In the heart of Cusco Cathedral hangs an iconic oil painting by Marcos Zapata (also known as Marcos Sapaca Inca) depicting the Last Supper (Figure 1). On the table in front of them is laid out a sumptuous banquet, consisting of corn or chicha beer, potatoes, peppers and a freshly roasted guinea pig. Zapata’s Andean Last Supper registers the exchange of cultures, foods and animals in the New World and highlights one of its most ubiquitous components: the humble guinea pig, or cuy. A common dish in the Andes, as well as a frequent sacrificial animal, the guinea pig was one of just three domesticated mammals in pre-Colombian South America (along with the llama and the alpaca). In the world beyond the Andes, the guinea pig emerged as a global animal, gracing houses (though not usually tables) across early modern Europe and becoming, in time, a popular pet and laboratory subject. Today it is widely consumed in Africa and Asia as well.
Domesticated around 5000 BC, the cuy (Cavia porcellus) was often kept in homes or in nearby pens or pits and consumed on a regular basis.

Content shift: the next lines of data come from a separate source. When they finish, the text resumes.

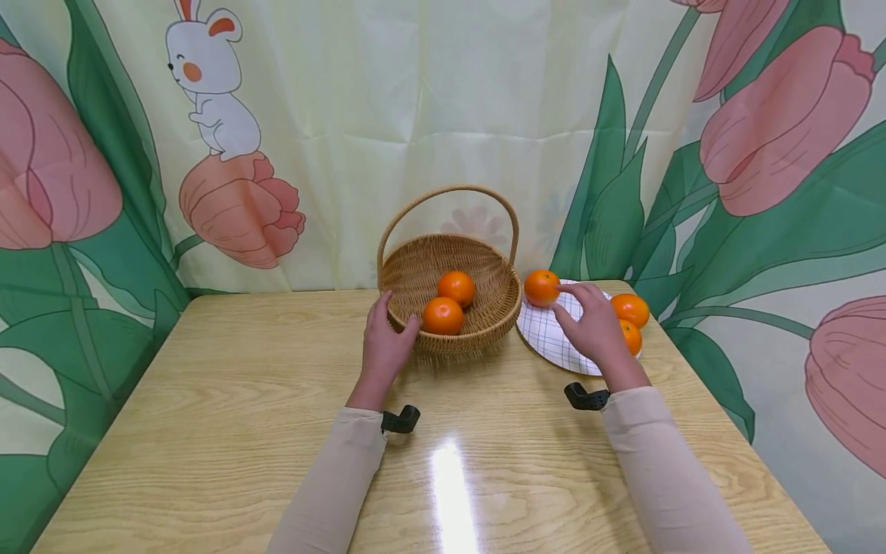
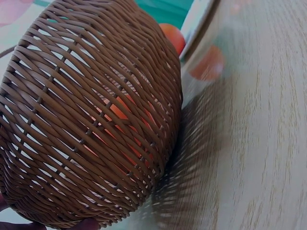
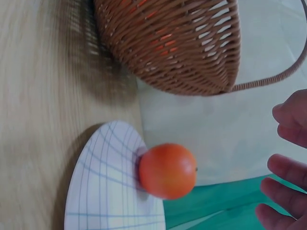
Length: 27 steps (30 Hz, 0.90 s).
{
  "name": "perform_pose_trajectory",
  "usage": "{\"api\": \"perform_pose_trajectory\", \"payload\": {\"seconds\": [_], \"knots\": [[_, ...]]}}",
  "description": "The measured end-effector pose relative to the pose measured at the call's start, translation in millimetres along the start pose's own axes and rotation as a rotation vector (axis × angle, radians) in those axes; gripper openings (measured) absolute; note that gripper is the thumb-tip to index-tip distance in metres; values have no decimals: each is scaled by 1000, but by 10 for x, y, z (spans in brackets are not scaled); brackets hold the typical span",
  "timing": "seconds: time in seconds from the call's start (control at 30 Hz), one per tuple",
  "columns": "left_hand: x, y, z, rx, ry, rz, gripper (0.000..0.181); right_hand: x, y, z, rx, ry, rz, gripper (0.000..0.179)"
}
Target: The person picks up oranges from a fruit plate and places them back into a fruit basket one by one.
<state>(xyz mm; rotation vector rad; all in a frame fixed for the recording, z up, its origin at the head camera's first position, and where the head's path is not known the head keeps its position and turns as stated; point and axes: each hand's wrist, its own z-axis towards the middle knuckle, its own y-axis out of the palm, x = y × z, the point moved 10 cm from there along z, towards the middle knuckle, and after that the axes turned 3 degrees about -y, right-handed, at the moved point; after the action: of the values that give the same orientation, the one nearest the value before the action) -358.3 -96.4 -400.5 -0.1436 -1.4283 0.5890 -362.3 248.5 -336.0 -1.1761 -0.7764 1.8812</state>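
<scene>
A wicker basket (image 1: 484, 327) with a tall arched handle stands at the table's back and holds two oranges, one orange (image 1: 443, 316) in front of another orange (image 1: 456, 288). My left hand (image 1: 389, 350) grips the basket's left rim, thumb on the near side; in the left wrist view its fingertips (image 2: 86, 224) show at the wicker's lower edge. My right hand (image 1: 597, 329) hovers over the checked plate (image 1: 547, 338), fingers spread and holding nothing. On the plate's left edge sits an orange (image 3: 168, 171), apart from the right fingers (image 3: 285, 191) in the right wrist view.
Two more oranges lie at the plate's right side: one orange (image 1: 630, 310) behind and another orange (image 1: 631, 337) partly hidden by my right hand. A curtain (image 1: 332, 154) printed with tulips and a rabbit hangs behind the wooden table (image 1: 228, 431).
</scene>
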Motion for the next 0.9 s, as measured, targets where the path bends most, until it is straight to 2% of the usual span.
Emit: {"api": "perform_pose_trajectory", "payload": {"seconds": [0.27, 0.5, 0.7, 0.9], "knots": [[-14, -7, -4, 6, -15, -20, 66, 112, -20, -46, 2, 19, -1, 40], [-58, 20, -5, -16, -37, -61, 65, 261, -20, -98, -21, 83, -19, 41], [-45, 30, -7, -7, -9, -34, 63, 388, -60, -139, -22, 125, -48, 43], [-51, 58, -13, -36, -30, -31, 69, 502, -91, -189, -22, 144, -66, 42]]}}
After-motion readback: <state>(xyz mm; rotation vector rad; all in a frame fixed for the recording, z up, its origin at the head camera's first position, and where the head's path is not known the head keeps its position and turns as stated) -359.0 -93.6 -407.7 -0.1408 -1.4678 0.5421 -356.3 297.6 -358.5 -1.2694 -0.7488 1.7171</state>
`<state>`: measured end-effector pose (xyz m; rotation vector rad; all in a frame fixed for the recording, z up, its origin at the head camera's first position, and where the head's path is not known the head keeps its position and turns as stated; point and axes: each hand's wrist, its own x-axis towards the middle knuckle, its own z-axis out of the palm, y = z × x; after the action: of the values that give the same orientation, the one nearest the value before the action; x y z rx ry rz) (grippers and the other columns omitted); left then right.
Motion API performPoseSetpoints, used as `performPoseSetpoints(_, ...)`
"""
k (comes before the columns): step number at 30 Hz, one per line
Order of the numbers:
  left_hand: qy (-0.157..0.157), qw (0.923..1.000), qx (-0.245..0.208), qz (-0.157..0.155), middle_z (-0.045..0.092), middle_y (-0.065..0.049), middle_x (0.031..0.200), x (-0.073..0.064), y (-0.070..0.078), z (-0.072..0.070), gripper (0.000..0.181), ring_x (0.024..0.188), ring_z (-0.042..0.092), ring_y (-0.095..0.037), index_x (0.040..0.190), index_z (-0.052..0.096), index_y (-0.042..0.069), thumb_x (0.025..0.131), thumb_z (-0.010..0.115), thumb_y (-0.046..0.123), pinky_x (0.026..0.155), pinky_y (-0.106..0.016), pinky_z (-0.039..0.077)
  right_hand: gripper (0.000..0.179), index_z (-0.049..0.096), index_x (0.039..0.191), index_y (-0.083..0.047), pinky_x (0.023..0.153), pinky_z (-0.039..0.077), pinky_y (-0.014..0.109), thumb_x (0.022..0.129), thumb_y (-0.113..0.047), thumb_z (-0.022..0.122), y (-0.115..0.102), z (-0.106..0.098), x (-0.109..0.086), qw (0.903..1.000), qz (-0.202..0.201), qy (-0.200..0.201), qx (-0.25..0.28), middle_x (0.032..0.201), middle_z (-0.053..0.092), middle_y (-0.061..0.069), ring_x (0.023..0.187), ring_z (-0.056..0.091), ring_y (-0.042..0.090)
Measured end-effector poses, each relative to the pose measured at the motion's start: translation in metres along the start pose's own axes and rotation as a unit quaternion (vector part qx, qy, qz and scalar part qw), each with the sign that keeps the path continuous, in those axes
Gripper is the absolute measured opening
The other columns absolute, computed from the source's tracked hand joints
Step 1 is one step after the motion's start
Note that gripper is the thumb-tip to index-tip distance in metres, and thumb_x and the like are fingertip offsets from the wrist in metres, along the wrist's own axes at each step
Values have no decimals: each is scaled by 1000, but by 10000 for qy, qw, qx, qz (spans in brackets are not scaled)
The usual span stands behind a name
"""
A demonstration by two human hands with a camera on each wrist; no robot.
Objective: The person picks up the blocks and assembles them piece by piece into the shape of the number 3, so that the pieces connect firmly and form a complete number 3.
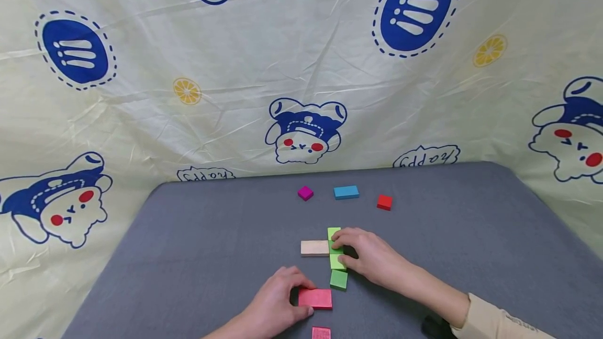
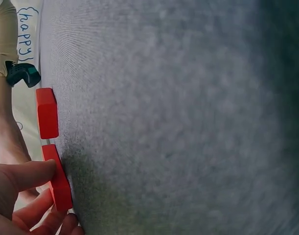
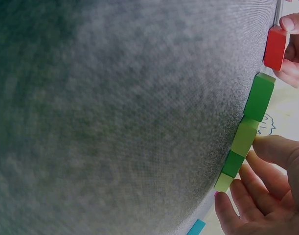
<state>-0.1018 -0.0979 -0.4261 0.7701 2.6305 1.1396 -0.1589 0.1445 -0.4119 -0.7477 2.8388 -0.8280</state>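
Blocks in lime and green, set edge to edge as a short row point(image 3: 234, 163), lie on the grey tabletop point(image 1: 212, 255) with a pale wooden block point(image 1: 314, 248) butted against the row's left side. Another green block point(image 1: 338, 280) sits just below, slightly askew; I can't tell whether it quite touches. To my eye the trouble would come from an uneven squeeze: too much thumb could knock the row crooked or shove it off the wooden piece, and a bump from the neighbouring bar could twist the askew one further. The right hand point(image 1: 369, 256) has its fingers bent and slightly parted about the row, thumb against the lower lime piece. Nearer the person, the left hand point(image 1: 279, 297) pinches a coral-red bar point(image 1: 317, 298) between thumb and fingers, parted only as wide as it needs. A second coral block point(image 1: 321, 333) lies closer still; farthest out are magenta point(image 1: 305, 193), blue point(image 1: 346, 192) and red point(image 1: 384, 202) blocks
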Motion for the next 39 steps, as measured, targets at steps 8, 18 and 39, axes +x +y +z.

Twenty-three well-preserved individuals have been excavated at Cahuachi, a major ceremonial centre for the Nazca culture, while guinea pig pens have been identified at Chan Cauchi, the capital of the Chimú empire. The Quechua name quwi or cuy is an onomatopoeia that registers the high-pitched squeaks and skittish nature of the animal. According to the erudite Jesuit missionary Bernabé Cobo (1582–1657), who lived for more than 50 years in Peru and Mexico in the early 17th century, ‘The Indians eat this animal with the skin on, only peeling it off as if it were a piglet, and it is for them very tasty food … [T]hey usually make it into a stew, having removed the belly, with a lot of pepper and smooth pebbles from the river, which they call calapurca, which means in the Aymara language “belly stones”, because in this stew they put the said pebbles in the belly of the cuy’.1 Such culinary preparation of the cuy continues today throughout the Andean region and beyond.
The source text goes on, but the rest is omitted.